LOOTY

A movie review by Balaji Balasubramaniam


Cast: Satyaraj, Roja, Mumtaj, Vadivelu, Kalpana, Vivek, Visu
Music: Deva
Direction: Parameshwar

Apart from Vijayakanth, who made a strong comeback with Vaanathai Pola and then Vallarasu, Satyaraj too had a good year in 2000. His Ennammaa Kannu was a surprise hit and a shot in the arm for the actor who was no longer a star to reckon with after his long string of flops. Knowing the habit in Tamil cinema of following trends, Looty was bound to happen. It attempts to give Satyaraj a similar, wise-cracking character but with a ridiculously silly story and cheap comedy, all it does is erase any gains Satyaraj may have made with Ennammaa Kannu.

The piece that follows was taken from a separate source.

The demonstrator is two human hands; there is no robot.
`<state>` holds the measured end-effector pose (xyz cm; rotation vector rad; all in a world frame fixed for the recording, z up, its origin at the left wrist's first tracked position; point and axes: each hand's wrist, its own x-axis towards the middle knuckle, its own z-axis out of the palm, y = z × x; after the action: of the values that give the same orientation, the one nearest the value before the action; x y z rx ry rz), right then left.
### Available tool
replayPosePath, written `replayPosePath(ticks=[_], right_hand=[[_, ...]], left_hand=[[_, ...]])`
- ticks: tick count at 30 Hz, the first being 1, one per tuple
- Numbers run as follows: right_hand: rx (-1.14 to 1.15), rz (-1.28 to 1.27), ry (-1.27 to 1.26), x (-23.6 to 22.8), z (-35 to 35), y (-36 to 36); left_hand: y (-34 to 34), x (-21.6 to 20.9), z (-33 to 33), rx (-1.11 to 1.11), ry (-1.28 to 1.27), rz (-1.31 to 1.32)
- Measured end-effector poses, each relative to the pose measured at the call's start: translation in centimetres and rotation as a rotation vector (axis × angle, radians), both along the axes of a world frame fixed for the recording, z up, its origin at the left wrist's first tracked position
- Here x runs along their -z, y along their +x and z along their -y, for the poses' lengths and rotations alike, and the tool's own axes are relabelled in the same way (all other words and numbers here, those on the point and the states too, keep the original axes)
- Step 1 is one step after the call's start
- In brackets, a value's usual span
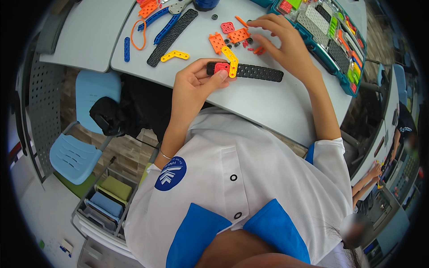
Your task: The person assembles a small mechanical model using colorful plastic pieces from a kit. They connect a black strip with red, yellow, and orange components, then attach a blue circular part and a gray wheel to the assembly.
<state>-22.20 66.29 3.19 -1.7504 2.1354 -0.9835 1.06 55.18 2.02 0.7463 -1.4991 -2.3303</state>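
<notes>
My left hand [196, 80] grips a long black perforated beam [261, 72] near its left end, thumb on top. A red connector plate [220, 67] and a yellow angled beam [230, 60] sit on that beam; the yellow piece sticks up across it. My right hand [283, 44] hovers over the small parts with its fingers apart and nothing seen between them. Close to its fingertips lie an orange perforated plate [239, 35], a thin orange stick [241, 21] and small red and black pieces. Another orange plate [217, 42] and a red square plate [227, 27] are beside these.
To the right stands an open teal parts case [313, 47] of sorted pieces. On the left lie another black beam [172, 39], a yellow angled beam [174, 55], blue-handled pliers [167, 29], an orange rubber band [138, 34] and a short blue beam [127, 49].
</notes>
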Motion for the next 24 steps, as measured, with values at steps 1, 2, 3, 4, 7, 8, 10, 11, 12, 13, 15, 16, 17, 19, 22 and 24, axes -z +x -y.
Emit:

Rasappa(Satyaraj) and Velappa(Vadivelu) have been thick friends since their younger days. Rasappa marries Geetha(Roja), who has personally experienced the cruelty of a stepmother who drove her own mother out of the house. When Rasappa finds a small baby in his car one day, the childless couple adopt it and raise it as their own. But Geetha continues to have her own doubts about Rasappa being the father of the baby. Her suspicions are confirmed when their son(Satyaraj) returns from abroad looking exactly like her husband and she decides to divorce him.

Infidelity is not really a funny issue and having picked that as the crux of his movie, which he has decided will be a comedy, the director is troubled throughout the movie. Most of the movie is based on Roja's doubts about Satyaraj's faithfulness which leads her as far as initiating divorce proceedings. But in order to let Satyaraj utter 'nakkal' lines and maintain the movie as a comedy, the director tries to lighten the heavy issue and it never works. Roja's frequent questions to her husband about the boy's genes illustrate this confusion the best. She struggles to hit the right note between seriousness and comedy and they become downright silly. The only places where the movie gets it right are when it goes for straight comedy as when Vadivelu suspects an affair between his wife and a cross-dressed Roja.

And it is not just the story that is badly thought out and executed. The conclusion of the whole mess is through one of the most silly but convoluted explanations in recent times. By introducing a third Satyaraj, the director throws timelines completely out of whack. Here again he tries introduce a solution that maintains the comic momentum but fails miserably due to the distasteful nature of the solution itself and the dislikeable character of Satyaraj. Things become more ridiculous with a climax that features a poorly-generated, special effects dinosaur and a virtual MGR helping out Satyaraj. He must be turning in his grave!

Vivek decisively proves that a comedian is only as good as the lines he is given. The actor, who has had an amazing hit ratio(as far as his comedy routines are considered) in his recent movies, struggles to raise laughs. His role as a distributor of pirated VCDs is ripe for comedy(as he proves with a couple of lines at various places) but he fails in generating even a few chuckles most of the time. His villainous intentions do not add any strength to his comedy. Vadivelu joins him but this has the effect of halving the laughs rather than doubling it. Vadivelu mistakenly taking tablets for constipation instead of Viagra is what passes(no pun intended!) for comedy and these sequences are cheap and vulgar. Vivek and Vadivelu also have a song for themselves.

Satyaraj looks jaded and without many good lines, his dialog delivery doesn't really do anything to improve the movie. Roja has some fun with her disguise as a man when she goes to work in Satyaraj's house. But it is not as impressive as all the hype made it out to be. Mumtaj comes and goes though her costumes in the duet with Satyaraj would put even 'Silk' Smitha to shame. Kalpana's unique dialog delivery makes for some funny lines. Visu is lost in the loud proceedings. Deva's songs fit the quality of the movie.